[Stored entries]

=-=-=

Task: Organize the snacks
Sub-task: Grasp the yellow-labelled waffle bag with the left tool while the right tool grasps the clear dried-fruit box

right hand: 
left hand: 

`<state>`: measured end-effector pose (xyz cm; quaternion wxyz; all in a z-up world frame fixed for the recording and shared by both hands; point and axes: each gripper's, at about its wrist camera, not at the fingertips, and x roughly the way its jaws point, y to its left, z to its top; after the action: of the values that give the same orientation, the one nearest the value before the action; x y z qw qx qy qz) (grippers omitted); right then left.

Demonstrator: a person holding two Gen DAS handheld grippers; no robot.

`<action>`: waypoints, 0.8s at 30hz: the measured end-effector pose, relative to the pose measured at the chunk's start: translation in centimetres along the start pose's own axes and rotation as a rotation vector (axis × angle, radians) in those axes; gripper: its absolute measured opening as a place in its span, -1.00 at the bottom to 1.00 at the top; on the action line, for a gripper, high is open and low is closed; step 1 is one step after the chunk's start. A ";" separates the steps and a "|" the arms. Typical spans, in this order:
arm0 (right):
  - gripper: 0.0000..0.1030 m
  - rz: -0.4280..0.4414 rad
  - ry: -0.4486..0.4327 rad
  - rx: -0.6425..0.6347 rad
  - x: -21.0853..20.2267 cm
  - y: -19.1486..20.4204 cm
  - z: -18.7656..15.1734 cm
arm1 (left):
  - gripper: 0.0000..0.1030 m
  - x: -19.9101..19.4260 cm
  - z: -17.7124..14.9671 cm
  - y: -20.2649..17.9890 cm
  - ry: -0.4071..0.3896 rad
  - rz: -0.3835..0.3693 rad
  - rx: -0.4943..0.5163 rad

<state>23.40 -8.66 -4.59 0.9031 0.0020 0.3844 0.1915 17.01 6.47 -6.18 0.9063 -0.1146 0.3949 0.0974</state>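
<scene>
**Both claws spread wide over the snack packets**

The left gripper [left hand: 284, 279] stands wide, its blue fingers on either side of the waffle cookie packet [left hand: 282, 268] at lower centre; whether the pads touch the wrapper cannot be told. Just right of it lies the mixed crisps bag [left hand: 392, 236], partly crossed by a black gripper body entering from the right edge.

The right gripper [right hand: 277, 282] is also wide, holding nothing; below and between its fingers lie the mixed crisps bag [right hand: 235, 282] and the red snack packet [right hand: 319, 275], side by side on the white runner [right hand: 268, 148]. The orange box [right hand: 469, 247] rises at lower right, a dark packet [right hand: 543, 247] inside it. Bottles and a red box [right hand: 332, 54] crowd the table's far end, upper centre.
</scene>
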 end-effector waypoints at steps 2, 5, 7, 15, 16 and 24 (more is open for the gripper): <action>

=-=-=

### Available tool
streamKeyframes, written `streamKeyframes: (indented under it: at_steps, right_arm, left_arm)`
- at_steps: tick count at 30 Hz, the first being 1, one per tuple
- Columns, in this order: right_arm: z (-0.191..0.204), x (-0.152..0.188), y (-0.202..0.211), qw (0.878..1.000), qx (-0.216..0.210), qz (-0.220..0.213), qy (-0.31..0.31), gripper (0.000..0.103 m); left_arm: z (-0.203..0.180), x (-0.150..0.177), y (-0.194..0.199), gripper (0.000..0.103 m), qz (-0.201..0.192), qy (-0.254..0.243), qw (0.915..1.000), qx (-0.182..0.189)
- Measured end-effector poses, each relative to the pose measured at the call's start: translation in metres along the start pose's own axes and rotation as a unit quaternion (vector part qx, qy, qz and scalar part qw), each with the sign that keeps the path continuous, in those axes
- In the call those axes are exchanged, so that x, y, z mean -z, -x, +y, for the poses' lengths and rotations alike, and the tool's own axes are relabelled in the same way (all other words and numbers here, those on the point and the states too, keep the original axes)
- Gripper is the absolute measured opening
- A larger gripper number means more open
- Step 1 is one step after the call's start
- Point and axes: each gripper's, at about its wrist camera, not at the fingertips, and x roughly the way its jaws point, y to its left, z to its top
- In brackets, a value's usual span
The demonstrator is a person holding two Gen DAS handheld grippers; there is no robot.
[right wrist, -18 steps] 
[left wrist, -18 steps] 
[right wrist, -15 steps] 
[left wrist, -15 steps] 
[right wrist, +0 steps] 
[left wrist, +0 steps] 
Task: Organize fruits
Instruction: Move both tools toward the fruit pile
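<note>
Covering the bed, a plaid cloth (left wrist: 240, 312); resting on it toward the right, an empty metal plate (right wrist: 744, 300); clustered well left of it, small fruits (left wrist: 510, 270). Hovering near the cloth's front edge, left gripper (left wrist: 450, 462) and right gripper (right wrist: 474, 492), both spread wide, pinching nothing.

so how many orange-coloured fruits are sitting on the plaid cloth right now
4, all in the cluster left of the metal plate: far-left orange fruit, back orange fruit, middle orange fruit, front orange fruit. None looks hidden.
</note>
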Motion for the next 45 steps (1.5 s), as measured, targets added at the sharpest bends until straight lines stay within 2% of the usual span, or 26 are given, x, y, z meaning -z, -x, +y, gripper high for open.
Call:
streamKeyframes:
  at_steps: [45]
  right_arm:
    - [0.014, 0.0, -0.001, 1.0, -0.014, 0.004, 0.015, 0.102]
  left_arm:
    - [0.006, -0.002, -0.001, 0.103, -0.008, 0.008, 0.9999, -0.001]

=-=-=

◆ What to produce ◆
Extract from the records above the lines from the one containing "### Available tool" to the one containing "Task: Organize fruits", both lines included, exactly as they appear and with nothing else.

◆ Exercise output ◆
### Available tool
streamKeyframes, written `streamKeyframes: (indented under it: at_steps, right_arm, left_arm)`
- at_steps: tick count at 30 Hz, the first being 1, one per tuple
- Columns, in this order: right_arm: z (-0.191..0.204), x (-0.152..0.188), y (-0.202..0.211), qw (0.878..1.000), qx (-0.216..0.210), qz (-0.220..0.213), qy (-0.31..0.31), gripper (0.000..0.103 m); left_arm: z (-0.203..0.180), x (-0.150..0.177), y (-0.194..0.199), gripper (0.000..0.103 m), qz (-0.201..0.192), qy (-0.254..0.243), qw (0.915..1.000), qx (-0.182..0.189)
- Measured end-effector poses, each relative to the pose measured at the call's start: translation in metres along the start pose's own axes and rotation as a unit quaternion (vector part qx, qy, qz and scalar part qw), each with the sign that keeps the path continuous, in those axes
- In the call those axes are exchanged, so that x, y, z mean -z, -x, +y, for the poses' lengths and rotations alike, and the tool's own axes are relabelled in the same way (all other words and numbers here, those on the point and the states too, keep the original axes)
- Gripper is the absolute measured opening
- A larger gripper number means more open
- Step 1 is one step after the call's start
- Point and axes: each gripper's, at about its wrist camera, not at the fingertips, and x roughly the way its jaws point, y to its left, z to its top
- In brackets, a value's usual span
The demonstrator is a person holding two Gen DAS handheld grippers; there is no robot.
[right wrist, -18 steps] 
[left wrist, -18 steps] 
[right wrist, -15 steps] 
[left wrist, -15 steps] 
[right wrist, +0 steps] 
[left wrist, +0 steps] 
Task: Organize fruits

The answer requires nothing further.